WORK TO BE COMPLETED
Your answer should be the exact lines of the data below from the one containing "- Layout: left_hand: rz" through the one containing "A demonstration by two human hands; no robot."; please include nothing else.
- - -
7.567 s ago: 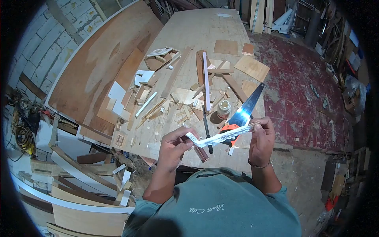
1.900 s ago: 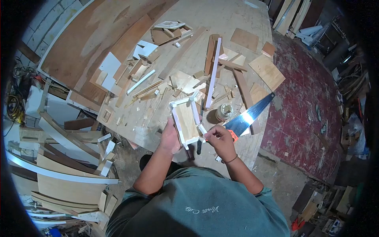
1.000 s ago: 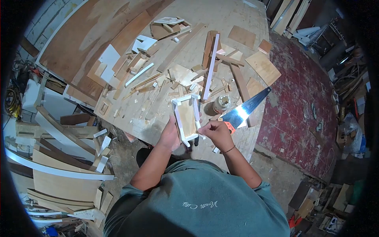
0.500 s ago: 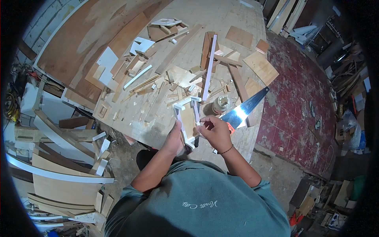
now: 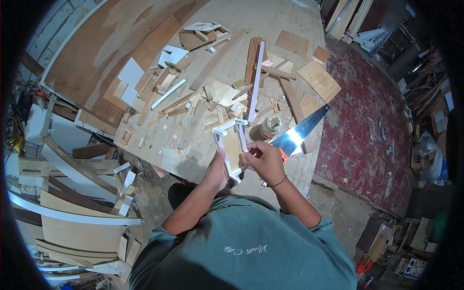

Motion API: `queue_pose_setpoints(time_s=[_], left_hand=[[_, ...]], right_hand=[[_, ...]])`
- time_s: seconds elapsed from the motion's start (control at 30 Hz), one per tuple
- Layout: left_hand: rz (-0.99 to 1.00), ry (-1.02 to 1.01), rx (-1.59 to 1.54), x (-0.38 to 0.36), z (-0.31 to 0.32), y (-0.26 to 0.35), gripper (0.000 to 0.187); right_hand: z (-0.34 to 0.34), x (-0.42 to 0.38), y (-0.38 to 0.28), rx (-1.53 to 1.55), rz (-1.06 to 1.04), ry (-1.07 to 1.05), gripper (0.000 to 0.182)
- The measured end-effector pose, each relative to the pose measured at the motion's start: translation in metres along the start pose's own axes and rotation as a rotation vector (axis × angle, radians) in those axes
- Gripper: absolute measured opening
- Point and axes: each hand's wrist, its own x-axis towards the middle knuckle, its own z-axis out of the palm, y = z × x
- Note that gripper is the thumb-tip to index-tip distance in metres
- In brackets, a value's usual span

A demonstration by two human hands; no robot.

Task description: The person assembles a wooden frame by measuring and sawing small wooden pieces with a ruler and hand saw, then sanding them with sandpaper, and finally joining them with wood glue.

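Observation:
A small wooden box (image 5: 232, 140) with white and pale-lilac edge strips is held over the near edge of the workbench. Its open side faces up, and its bottom is bare wood. Along the left wall, my left hand (image 5: 216, 171) is closed around the box, thumb up. My right hand (image 5: 265, 162) is closed in a pinch at the right wall, low down; whether a small piece is also between its fingertips is hidden. A glass jar (image 5: 272, 126) stands just beyond my right hand, beside a handsaw (image 5: 302, 129) with an orange handle partly behind that hand.
The workbench (image 5: 183, 162) carries wood offcuts and shavings. A long lilac-edged strip (image 5: 256, 82) lies beyond the box, with plywood squares (image 5: 319, 83) to the right. Curved panels (image 5: 77, 212) are stacked on the floor at left. Red tiled floor (image 5: 357, 130) extends at right.
The box and both hands have shifted only slightly. My right fingers now cover more of the right wall, where a pale spot showed before. The jar and saw stay put.

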Motion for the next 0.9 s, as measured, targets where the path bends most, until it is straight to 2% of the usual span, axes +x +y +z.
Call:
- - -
OUTPUT OF THE TASK
- Layout: left_hand: rz (-0.99 to 1.00), ry (-1.02 to 1.01), rx (-1.59 to 1.54), x (-0.38 to 0.36), z (-0.31 to 0.32), y (-0.26 to 0.35), gripper (0.000 to 0.187); right_hand: z (-0.34 to 0.34), x (-0.42 to 0.38), y (-0.38 to 0.28), rx (-1.53 to 1.55), rz (-1.06 to 1.04), ry (-1.07 to 1.05), gripper (0.000 to 0.182)
- The measured end-effector pose, each relative to the pose measured at the motion's start: translation in metres along the start pose's own axes and rotation as a rotation vector (axis × angle, radians) in those axes
- Gripper: absolute measured opening
- Point and axes: each hand's wrist, its own x-axis towards the middle knuckle, its own z-axis out of the palm, y = z × x
- Note that gripper is the thumb-tip to index-tip distance in metres
- In brackets, a value's usual span

A demonstration by two human hands; no robot.

That completes the exercise.